Last Friday, hundreds of students flocked to the Washington Duke Inn to attend an annual celebration of scholarships and fellowships. In the glitz of the fête, students were seated next to the individual donors that, in many cases, made it possible for them to attend Duke. Permeating the night was a not-so-subtle intimation: Duke gives, and for Duke to give, it needs to receive.
50 percent of Duke students receive financial aid in some capacity, whether it be need-based, athletic or merit. Many of these students would not be at Duke if not for this aid, either because they or their families could not afford it or because a cost differential would tip the scales in favor of another university.
However, the benefactor relationship is a two-sided one. Taking money from the University is not without some degree of cost. The idea of “investing” in a student implies that there will be some return, and this creates a tension between students’ feelings of gratitude and guilt. Students receive aid not just out of generosity, but because they are expected to contribute to campus, both while they are here and in the future. Furthermore, the position of receiving money can be constraining. Engaging in certain integral parts of campus life, such as activism, can carry the risk of losing one’s scholarship and in turn, all of the opportunities of a Duke education. Additionally, it must be said that those not on financial aid also feel pressures— namely, those of returning the investment of families that often sacrifice quite a bit for them to be in their position.
Considering the magnitude of the investment, it must be asked—does taking money from the University come with an expectation of contributing monetarily in the future? Duke already asks for money—a lot, as evidenced by the $3.25 billion it is asking for in the Duke Forward campaign. On campus, this should be evident to students based on the numerous emails received per semester about the Annual Fund Phonathon Program. This will be no surprise to parents, either—Duke parents and guardians receive calls about fundraising requests even as their children are just beginning their undergraduate education at the University.
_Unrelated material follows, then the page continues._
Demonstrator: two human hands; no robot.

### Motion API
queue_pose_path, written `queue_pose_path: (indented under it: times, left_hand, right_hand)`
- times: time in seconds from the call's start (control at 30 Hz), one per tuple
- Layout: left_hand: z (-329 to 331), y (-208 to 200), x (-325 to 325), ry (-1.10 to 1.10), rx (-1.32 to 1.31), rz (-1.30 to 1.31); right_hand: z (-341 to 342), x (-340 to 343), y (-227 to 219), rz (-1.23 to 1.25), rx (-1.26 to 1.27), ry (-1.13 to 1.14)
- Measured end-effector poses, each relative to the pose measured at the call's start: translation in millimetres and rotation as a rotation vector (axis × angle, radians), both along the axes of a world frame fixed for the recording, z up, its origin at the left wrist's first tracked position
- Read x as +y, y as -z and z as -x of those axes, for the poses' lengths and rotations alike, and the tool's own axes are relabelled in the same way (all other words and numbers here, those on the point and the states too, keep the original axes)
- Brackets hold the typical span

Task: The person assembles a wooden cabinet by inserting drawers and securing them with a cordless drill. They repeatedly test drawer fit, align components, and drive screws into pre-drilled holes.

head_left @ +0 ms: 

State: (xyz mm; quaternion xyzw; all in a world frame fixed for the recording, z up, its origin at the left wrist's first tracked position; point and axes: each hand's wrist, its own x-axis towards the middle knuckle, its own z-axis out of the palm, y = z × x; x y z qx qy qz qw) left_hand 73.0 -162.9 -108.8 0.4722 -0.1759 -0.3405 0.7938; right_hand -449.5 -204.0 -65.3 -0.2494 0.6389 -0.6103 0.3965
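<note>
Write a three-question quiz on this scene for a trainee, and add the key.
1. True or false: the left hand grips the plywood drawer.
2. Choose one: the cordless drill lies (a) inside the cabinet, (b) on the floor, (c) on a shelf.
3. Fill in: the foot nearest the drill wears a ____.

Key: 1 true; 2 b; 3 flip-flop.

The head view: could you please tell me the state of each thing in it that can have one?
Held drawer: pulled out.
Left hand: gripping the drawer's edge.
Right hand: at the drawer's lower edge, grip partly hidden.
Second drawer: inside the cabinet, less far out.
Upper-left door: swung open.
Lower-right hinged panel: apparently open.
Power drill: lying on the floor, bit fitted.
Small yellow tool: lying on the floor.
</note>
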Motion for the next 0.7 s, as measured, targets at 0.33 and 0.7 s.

The aggressiveness of these calls and their insensitivity to condition is a space for improvement. Students who move on from Duke to graduate schools where they struggle to subsist on stipends are equally subject to these requests, as are families whose children only attend Duke by virtue of financial aid. This is to say nothing of the senior gift, a tradition encouraged from the beginning of the fourth year, at a time when nearly no student has any guarantee of future income.
It is all well and good for the University to ask for donations, especially in the service of financial aid (though one should not forget the importance of funding graduate students, faculty and research, both for their own sakes and for their impact on the undergraduate experience). Still, there should be more consideration of how and whom to ask. Couching calls for donations in terms of demanded gratefulness or the guilt of an unreturned investment is a callous act. Giving to Duke, as with any nonprofit, should be done out of a belief in the mission of the institution and the good work it does. Commodifying students receiving aid only serves to reinforce the pressure to find validation through high-paying positions. Humans have a natural inclination towards altruism—Duke does not need to furiously push them into it.